_What is needed:_
Repeat each line of the material below exactly.

_Dataset content:_
■ ■ ■ ■ ■ ■ ■

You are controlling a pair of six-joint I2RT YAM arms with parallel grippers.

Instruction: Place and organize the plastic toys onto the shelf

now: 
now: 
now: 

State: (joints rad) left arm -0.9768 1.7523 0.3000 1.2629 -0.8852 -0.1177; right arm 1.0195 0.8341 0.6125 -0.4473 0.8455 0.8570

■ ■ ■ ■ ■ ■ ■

_Answer box:_
You are controlling a pair of six-joint I2RT YAM arms with parallel grippers.

Instruction: Place and organize the plastic toys onto the shelf

now: 
now: 
now: 

State: (joints rad) left arm -0.9768 1.7523 0.3000 1.2629 -0.8852 -0.1177; right arm 1.0195 0.8341 0.6125 -0.4473 0.8455 0.8570

The output is complete as shown.